CB1 receptors are located in central and peripheral nerve terminals and may regulate the release of both excitatory and inhibitory neurotransmitters when activated (24). In the case of primary sensory neurons, CB1 receptor activation reduces the pathological pain sensation (25–27). In addition to the major role of brain CB1 receptors, there is recent evidence implicating also type-2 cannabinoid (CB2) receptors in the antihyperalgesic activity of cannabinoids in models of acute and chronic, neuropathic pain, especially of inflammatory origin (28).

In this study, we have reported significant changes in the endocannabinoid system in the brainstem and hypothalamus of rat following NTG administration, which induces hyperalgesia and c-Fos expression in the NTC and which was adopted as an experimental model of migraine.

Medulla

In this region, NTG induced a significant increase of FAAH activity, which is indicative of a reduction of AEA levels in this area, associated with an increase in the density of CB binding sites.

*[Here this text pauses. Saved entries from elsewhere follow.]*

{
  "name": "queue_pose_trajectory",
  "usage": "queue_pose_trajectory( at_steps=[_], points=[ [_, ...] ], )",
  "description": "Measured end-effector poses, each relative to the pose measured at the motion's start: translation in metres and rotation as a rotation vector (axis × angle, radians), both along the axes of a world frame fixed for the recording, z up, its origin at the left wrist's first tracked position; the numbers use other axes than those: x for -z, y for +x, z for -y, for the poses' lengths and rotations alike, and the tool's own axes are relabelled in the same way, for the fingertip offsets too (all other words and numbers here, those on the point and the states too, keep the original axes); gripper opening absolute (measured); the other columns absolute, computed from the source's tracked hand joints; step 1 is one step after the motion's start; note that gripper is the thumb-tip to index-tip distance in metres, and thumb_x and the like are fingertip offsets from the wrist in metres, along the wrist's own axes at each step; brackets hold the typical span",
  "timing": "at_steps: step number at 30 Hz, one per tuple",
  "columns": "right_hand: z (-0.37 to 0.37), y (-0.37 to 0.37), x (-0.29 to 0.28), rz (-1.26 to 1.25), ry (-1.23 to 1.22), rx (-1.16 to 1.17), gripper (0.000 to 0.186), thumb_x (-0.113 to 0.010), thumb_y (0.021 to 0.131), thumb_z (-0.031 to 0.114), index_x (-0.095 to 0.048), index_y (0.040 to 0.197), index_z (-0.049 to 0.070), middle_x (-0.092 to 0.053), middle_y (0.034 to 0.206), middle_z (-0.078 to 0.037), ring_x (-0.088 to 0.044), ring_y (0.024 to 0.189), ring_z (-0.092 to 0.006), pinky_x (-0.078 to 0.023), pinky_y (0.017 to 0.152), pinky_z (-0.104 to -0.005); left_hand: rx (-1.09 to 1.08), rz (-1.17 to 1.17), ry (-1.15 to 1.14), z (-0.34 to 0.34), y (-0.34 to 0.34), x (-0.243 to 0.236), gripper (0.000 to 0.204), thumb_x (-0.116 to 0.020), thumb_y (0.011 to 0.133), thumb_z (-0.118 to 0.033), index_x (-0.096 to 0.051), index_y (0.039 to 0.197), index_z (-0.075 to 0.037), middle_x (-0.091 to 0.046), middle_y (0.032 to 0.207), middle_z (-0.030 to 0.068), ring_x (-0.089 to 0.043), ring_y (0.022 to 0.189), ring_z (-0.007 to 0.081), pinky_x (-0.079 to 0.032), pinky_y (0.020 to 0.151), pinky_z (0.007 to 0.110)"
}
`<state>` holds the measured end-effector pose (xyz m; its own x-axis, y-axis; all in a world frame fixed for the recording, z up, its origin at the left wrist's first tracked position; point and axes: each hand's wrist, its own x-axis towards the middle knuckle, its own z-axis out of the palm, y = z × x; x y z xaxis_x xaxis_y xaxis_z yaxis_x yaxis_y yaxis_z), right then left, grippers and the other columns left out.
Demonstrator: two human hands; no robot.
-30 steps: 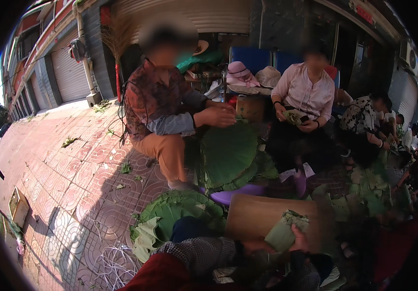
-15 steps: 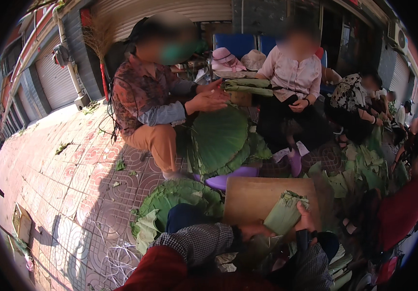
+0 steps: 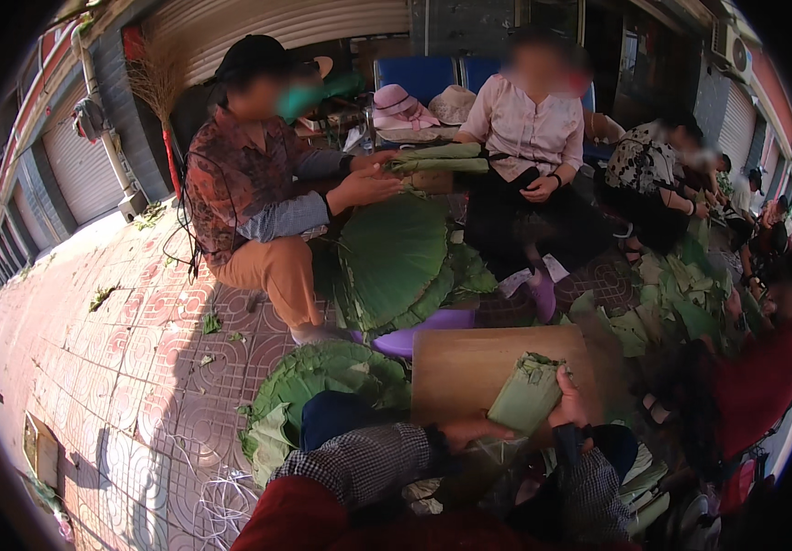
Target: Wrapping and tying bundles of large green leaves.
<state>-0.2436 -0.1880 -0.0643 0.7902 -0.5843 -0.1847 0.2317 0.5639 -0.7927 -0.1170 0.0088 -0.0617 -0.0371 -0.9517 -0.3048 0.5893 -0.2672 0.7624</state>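
Observation:
A pale green packet of folded leaves (image 3: 522,397) stands tilted in my hands over a brown wooden board (image 3: 446,367). The fingers of my right hand (image 3: 570,404) wrap round its right side near the ragged, layered top end. My left hand (image 3: 474,432) grips its lower left corner, with the fingertips partly hidden. A stack of large round green lotus leaves (image 3: 341,372) lies by my left knee, with a paler leaf hanging at its near side.
Across from me, a seated co-worker (image 3: 244,174) handles rolled leaves (image 3: 437,161) above big leaves (image 3: 394,257) on a purple basin (image 3: 419,335). Another person (image 3: 524,129) sits beside them. Loose leaves (image 3: 671,303) cover the ground at right; white strings (image 3: 221,505) lie at lower left.
The whole view has shifted a little, moving the scene leftward. My hands keep hold of the leaf packet, which tilts slightly differently. The co-worker's hands have closed in on the rolled leaves.

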Motion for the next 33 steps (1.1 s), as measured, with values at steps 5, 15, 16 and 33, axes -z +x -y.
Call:
queue_pose_trajectory(
  at_steps=[5, 15, 16, 33],
  points=[
    [-0.007, 0.003, -0.010, 0.128, 0.162, 0.019, 0.042, -0.057, 0.100, 0.035, -0.059, 0.123, -0.001, -0.066, 0.123, -0.014, -0.065, 0.110, -0.0288, -0.050, 0.100, -0.0437, -0.015, -0.025, 0.054, -0.004, 0.001, -0.010, 0.050, -0.073, 0.086, -0.012, -0.057, 0.132, 0.000, -0.066, 0.125, 0.0106, -0.063, 0.113, 0.0200, -0.049, 0.099, 0.035],
    [-0.005, 0.004, -0.007, 0.092, 0.149, 0.056, 0.039, -0.056, 0.101, 0.031, -0.061, 0.120, -0.002, -0.067, 0.118, -0.015, -0.066, 0.106, -0.0270, -0.052, 0.096, -0.0424, -0.034, -0.037, 0.060, -0.002, -0.001, 0.002, 0.056, -0.078, 0.082, -0.011, -0.057, 0.133, 0.000, -0.068, 0.120, 0.0125, -0.066, 0.106, 0.0225, -0.052, 0.096, 0.036],
    [-0.010, 0.003, -0.018, 0.111, 0.092, 0.056, 0.039, -0.056, 0.101, 0.032, -0.061, 0.119, -0.002, -0.067, 0.118, -0.016, -0.066, 0.106, -0.0279, -0.052, 0.097, -0.0430, -0.031, -0.043, 0.056, 0.001, 0.000, 0.006, 0.056, -0.078, 0.081, -0.012, -0.057, 0.132, 0.001, -0.068, 0.119, 0.0125, -0.066, 0.105, 0.0220, -0.052, 0.095, 0.036],
    [-0.020, 0.012, -0.021, 0.248, 0.170, -0.042, 0.049, -0.060, 0.097, 0.043, -0.057, 0.130, 0.006, -0.060, 0.134, -0.013, -0.059, 0.119, -0.0291, -0.044, 0.105, -0.0466, -0.073, -0.017, 0.007, -0.014, 0.002, -0.015, 0.051, -0.077, 0.083, -0.012, -0.060, 0.129, 0.000, -0.069, 0.119, 0.0109, -0.065, 0.105, 0.0199, -0.052, 0.092, 0.035]
  ],
)
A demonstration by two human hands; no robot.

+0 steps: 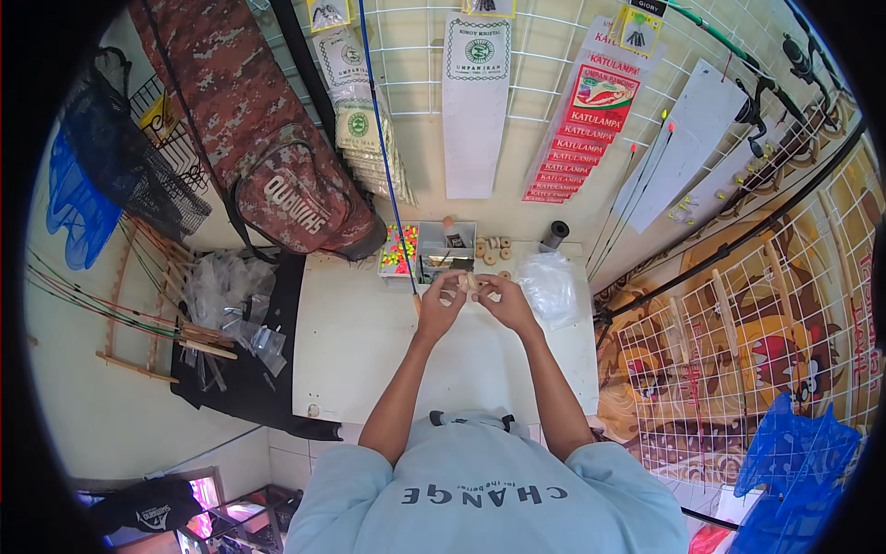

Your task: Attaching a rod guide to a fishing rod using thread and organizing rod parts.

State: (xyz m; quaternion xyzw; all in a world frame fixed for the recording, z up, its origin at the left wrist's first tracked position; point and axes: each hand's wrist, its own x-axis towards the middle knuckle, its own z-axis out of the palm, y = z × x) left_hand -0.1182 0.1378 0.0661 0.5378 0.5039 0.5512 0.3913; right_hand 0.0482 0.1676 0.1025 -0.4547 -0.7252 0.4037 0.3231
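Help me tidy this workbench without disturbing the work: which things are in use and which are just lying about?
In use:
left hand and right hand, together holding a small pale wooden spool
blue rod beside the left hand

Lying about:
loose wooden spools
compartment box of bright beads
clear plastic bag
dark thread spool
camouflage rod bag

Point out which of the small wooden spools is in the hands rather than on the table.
The wooden spool pinched between the left hand and right hand; the other spools lie on the white table behind.
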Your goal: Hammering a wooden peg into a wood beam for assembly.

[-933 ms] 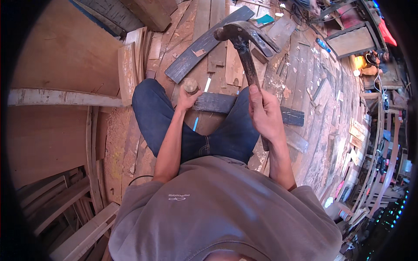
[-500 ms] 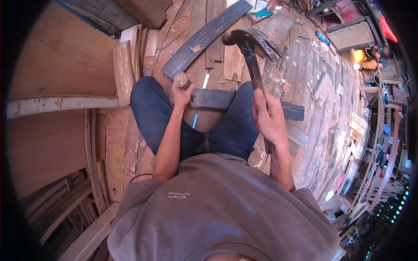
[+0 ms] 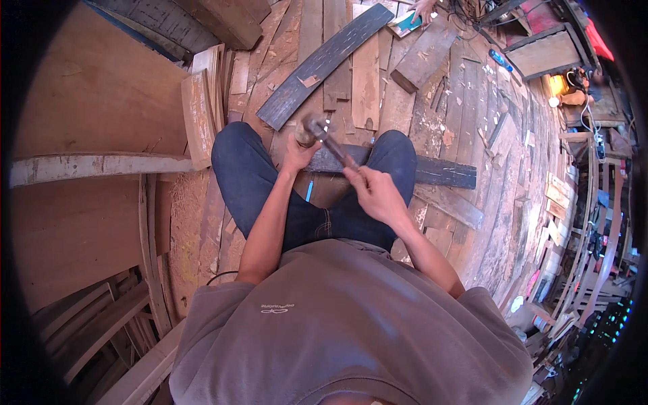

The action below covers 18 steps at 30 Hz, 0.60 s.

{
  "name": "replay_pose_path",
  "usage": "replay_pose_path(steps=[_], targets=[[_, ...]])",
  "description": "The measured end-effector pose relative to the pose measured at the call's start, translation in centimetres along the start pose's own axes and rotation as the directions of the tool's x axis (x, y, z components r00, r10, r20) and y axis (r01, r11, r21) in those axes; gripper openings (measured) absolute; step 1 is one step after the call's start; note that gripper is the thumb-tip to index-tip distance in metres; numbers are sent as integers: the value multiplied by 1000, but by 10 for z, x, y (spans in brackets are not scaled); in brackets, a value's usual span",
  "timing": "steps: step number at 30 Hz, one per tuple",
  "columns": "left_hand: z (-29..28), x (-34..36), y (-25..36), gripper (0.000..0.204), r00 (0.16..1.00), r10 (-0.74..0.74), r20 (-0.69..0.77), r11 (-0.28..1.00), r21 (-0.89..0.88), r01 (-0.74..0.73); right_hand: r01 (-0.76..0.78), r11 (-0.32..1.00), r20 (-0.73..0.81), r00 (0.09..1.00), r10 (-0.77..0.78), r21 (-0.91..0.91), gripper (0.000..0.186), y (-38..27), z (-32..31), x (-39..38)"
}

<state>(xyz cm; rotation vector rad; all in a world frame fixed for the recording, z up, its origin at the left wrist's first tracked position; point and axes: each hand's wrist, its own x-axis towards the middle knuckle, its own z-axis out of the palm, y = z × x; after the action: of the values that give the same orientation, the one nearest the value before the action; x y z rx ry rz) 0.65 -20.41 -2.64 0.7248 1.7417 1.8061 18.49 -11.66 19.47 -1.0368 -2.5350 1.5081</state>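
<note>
My right hand (image 3: 371, 192) is closed round the handle of a claw hammer (image 3: 342, 154), angled up and leftward, its motion-blurred head over the top of a round wooden piece (image 3: 303, 138). My left hand (image 3: 297, 154) grips that piece upright at the left part of a dark weathered board (image 3: 445, 172), which lies crosswise by my knees; whether they touch is unclear. Below the board, between my thighs, is a thin light-blue strip (image 3: 309, 190).
A long dark plank (image 3: 324, 67) and a brown block (image 3: 422, 57) lie ahead. Plywood panels (image 3: 94, 94) and stacked boards (image 3: 199, 115) stand left. Someone's hand (image 3: 422, 12) is at a teal item (image 3: 408, 24) at the top. A cluttered framework (image 3: 543, 57) lines the right.
My right hand has moved down and leftward, swinging the hammer from raised upright to over the wooden piece in my left hand. The other person's hand has come further into view.
</note>
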Motion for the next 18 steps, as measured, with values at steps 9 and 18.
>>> replay_pose_path(steps=[9, 18], targets=[[-13, 0, -43, 49, 996, -91, -19, 987, 131, 93, 114, 949, -136, 988, -76, 293, 45, -72, -59, -5], [17, -23, -12, 49, 999, 42, -35, 956, 292, -30, -242, 969, 72, 969, 238, 51, 47, 21, 2, 5]])
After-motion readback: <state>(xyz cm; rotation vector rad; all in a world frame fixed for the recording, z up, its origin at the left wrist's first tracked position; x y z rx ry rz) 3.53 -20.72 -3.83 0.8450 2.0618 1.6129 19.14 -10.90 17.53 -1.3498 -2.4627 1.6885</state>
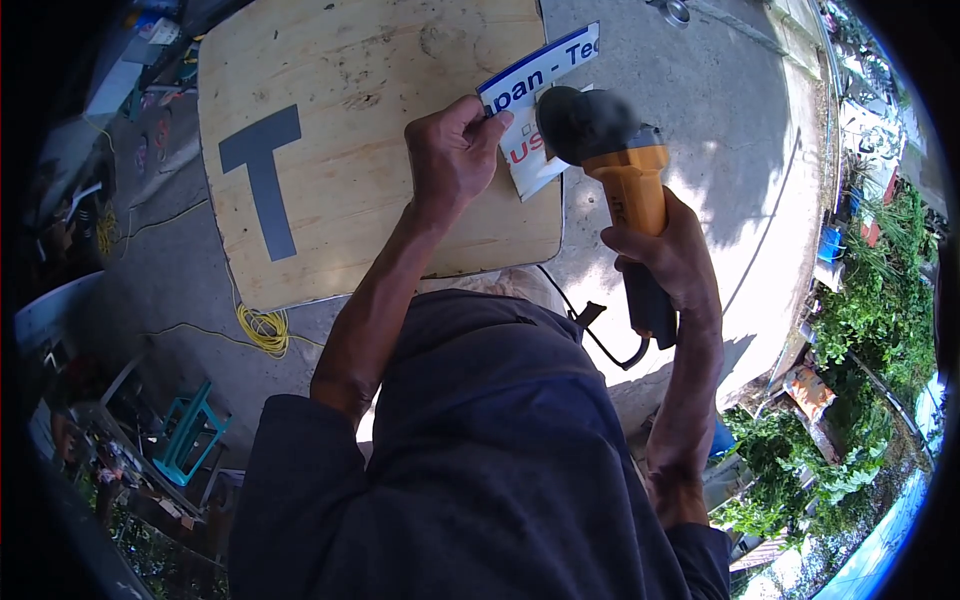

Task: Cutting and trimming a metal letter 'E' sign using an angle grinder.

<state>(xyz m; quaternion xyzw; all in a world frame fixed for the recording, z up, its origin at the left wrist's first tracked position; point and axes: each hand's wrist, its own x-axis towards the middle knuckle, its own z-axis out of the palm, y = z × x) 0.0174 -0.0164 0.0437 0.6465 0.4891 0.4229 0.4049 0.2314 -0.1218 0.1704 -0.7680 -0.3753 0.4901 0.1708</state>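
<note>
My left hand [450,160] pinches the left edge of a white printed sheet [540,65] with blue and red markings, held at the right part of a wooden board [360,220]. My right hand [660,250] grips an orange and black angle grinder [625,175], whose blurred dark disc lies over the sheet, near the board's right edge; whether they touch I cannot tell. A black cord runs from the grinder's rear. On the board's left part lies a flat grey T-shaped piece [268,180].
The board is above a concrete floor [720,90]. A coiled yellow cord [262,325] lies below its left corner. A teal plastic stool [190,435] stands at the lower left. Plants [860,310] and clutter line the right side, and a small round metal object [675,12] sits at the top.
</note>
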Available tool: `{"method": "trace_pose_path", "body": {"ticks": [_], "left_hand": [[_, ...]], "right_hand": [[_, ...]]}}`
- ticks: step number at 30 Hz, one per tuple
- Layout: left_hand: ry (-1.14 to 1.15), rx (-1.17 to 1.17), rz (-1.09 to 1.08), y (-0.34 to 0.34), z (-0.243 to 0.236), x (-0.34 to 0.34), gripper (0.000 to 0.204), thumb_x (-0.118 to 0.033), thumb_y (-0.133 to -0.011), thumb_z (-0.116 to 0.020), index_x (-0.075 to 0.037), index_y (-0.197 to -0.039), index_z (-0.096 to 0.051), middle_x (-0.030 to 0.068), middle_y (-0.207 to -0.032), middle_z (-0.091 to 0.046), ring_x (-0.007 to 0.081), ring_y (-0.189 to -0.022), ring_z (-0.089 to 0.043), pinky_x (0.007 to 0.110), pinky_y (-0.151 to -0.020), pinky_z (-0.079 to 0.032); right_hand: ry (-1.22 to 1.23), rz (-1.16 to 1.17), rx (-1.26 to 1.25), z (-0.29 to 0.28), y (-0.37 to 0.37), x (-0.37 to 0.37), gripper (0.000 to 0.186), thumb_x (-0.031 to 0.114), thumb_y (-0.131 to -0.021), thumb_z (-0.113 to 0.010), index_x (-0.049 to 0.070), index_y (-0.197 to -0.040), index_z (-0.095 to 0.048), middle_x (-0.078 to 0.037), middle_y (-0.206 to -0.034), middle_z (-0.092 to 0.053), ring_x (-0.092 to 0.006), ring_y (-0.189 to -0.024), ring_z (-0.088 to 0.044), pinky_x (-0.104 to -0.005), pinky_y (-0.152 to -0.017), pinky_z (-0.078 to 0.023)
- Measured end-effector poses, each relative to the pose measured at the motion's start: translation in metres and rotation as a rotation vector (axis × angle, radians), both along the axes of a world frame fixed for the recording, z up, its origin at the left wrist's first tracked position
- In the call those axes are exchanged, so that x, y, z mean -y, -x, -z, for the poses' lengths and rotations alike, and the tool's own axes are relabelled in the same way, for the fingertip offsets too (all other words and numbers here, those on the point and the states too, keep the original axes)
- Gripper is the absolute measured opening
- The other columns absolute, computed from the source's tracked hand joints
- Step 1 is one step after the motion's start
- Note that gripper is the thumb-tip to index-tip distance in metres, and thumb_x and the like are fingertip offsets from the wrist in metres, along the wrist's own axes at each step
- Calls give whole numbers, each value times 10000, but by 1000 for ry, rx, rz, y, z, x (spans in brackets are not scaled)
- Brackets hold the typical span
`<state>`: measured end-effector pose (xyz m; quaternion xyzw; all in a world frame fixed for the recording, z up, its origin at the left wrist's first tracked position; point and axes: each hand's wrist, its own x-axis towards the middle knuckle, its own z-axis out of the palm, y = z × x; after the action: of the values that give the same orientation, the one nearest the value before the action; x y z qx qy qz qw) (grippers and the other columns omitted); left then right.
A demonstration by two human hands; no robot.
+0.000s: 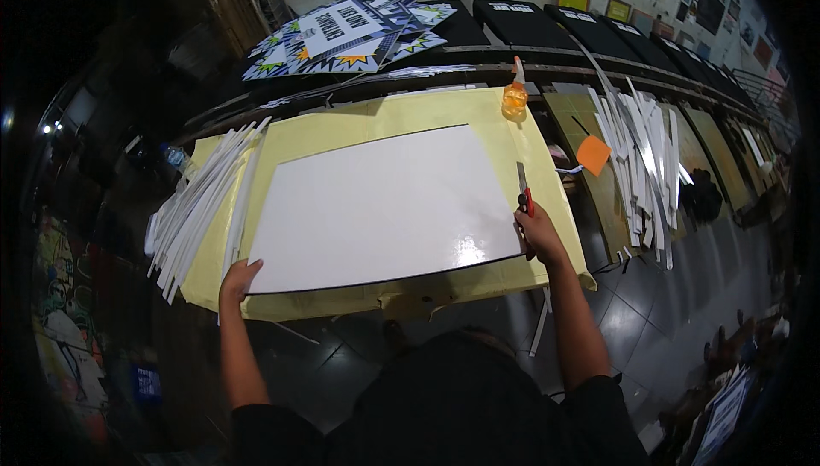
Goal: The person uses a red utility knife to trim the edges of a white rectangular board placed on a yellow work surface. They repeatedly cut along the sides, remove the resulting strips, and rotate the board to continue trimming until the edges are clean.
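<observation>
A white rectangular board with dark edges lies across a yellow sheet on the worktable. My left hand pinches the board's near left corner, thumb on top. At the near right corner, my right hand is closed round a red and black utility knife. The knife's blade is out and points away from me, just beside the board's right edge. Some of the right fingers are hidden, and whether they also touch the board I cannot tell.
Long white strips are heaped left of the board, and more strips lie at the right. An orange spray bottle stands at the far right corner, near an orange square. Printed signs and black panels line the back.
</observation>
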<state>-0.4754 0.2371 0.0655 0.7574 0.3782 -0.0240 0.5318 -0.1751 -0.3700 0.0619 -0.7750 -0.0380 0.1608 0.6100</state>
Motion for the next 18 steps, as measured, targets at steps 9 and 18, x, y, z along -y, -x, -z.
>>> {"method": "trace_pose_path", "body": {"ticks": [9, 18], "left_hand": [[554, 692, -702, 184, 34, 182, 554, -359, -977, -598, -18, -1390, -456, 140, -1292, -596, 308, -1161, -595, 471, -984, -489], [1021, 940, -685, 59, 62, 383, 372, -108, -984, -568, -36, -1340, -485, 104, -1310, -561, 275, -1218, -540, 483, -1061, -421]], "right_hand": [[-169, -236, 97, -111, -39, -39, 246, 177, -978, -546, 15, -1162, -523, -146, -1188, -641, -222, -1019, -645, -343, -884, -487], [-261, -281, -168, -11, 22, -41, 304, 166, -993, -509, 34, -1259, -444, -177, -1176, -633, -262, -950, -681, -386, -794, -532]]}}
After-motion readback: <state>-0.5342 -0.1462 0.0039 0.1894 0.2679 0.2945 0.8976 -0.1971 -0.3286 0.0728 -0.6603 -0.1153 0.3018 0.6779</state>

It is known that NTG activates brainstem areas implicated in nociception and autonomic functions (17–19). The medulla is the area that contains NTC, one of the most important relay stations for pain transmission in the cephalic area: the observed changes in FAAH, compared with the stability of MAGL, seem to suggest that AEA, rather than 2-AG, is the endocannabinoid more likely to be implicated in the modulation of pain originating in the cephalic area. In agreement with this interpretation, AEA proved to act as an important negative modulator of pain transmission in the superficial layer of NTC, as shown by the reduction that AEA provoked in NTG-induced c-Fos expression in this area. AEA possesses vasodilator activity and it has been identified also in endothelial cells, confirming its potential role in the modulation of the vascular system (29,30). Furthermore, AEA reduces hyperalgesia and inflammation via inhibition of CGRP release in capsaicin-activated nerve terminals (25). Akerman et al. (4) have reported that AEA may act both presynaptically, to prevent CGRP release from trigeminal sensory fibres, and postsynaptically, to inhibit CGRP-induced NO release in the smooth muscle of dural arteries. We have shown that NTG administration induces a sustained (up to 4 h) decrease in CGRP immunoreactivity in NTC, thus suggesting a release of neuropeptide and an important role in the development of pain and hyperalgesia (31). CB1 receptors are localized on fibres in the spinal trigeminal tract and spinal NTC (32). The activation of CB1 receptors in trigeminal neurons after pretreatment with AEA (33) could be responsible for the inhibition of CGRP release from central terminals of primary afferent fibres, therefore reducing NTG-induced c-Fos expression. Against this background, we can hypothesize that the observed increase in FAAH levels in this area may be secondary to the release of AEA in response to NTG-induced CGRP release and hyperalgesia.

Mesencephalon

In the mesencephalon, NTG increased FAAH and MAGL activities, suggesting a reduction in the endogenous levels of both AEA and 2-AG. In fact, an inverse relationship between FAAH activity and AEA levels has been demonstrated in various cells and tissues (34). In line with this, several studies have confirmed the importance of a physiological role for 2-AG and AEA in suppressing pain, suggesting that FAAH and MAGL inhibitors may represent novel therapeutic tools for the treatment of diverse pain disorders by increasing the bioavailability of endogenous cannabinoids (35–37). Previous studies have shown that in the periaqueductal grey, a mesencephalic nucleus important for nociception and a putative migraine generator, endocannabinoid concentrations increase in response to peripheral inflammation (38,39). In the present study, we have reported that the increase of FAAH and MAGL in the mesencephalic area is accompanied by an increase in the density of CB binding sites. Petrosino et al. (40) have previously shown that AEA and 2-AG, operating at both spinal and supraspinal levels, are up-regulated during chronic constriction injury of the sciatic nerve, probably to inhibit pain. In a recent study, it was shown that CB1 receptors are up-regulated in dorsal root ganglion after the development of neuropathic pain (41), and that sciatic nerve injury induces CB1 up-regulation in the spinal cord partly mediated through tyrosine kinase receptors and the mitogen-activated protein kinase (42). Similarly, we can hypothesize that the observed up-regulation of CB binding sites during NTG-induced hyperalgesia is a compensatory mechanism to counteract the reduction of endocannabinoid levels that are released in response to the NTG-induced alteration of the nociceptive system.

Hypothalamus

The hypothalamus is known to modulate different functions and is probably involved in the pathophysiology of a variety of primary headaches, including cluster headache and chronic migraine (43). Recently, it was reported that during the headaches there is significant neuronal activation in the midbrain and pons, but also in the hypothalamus (44).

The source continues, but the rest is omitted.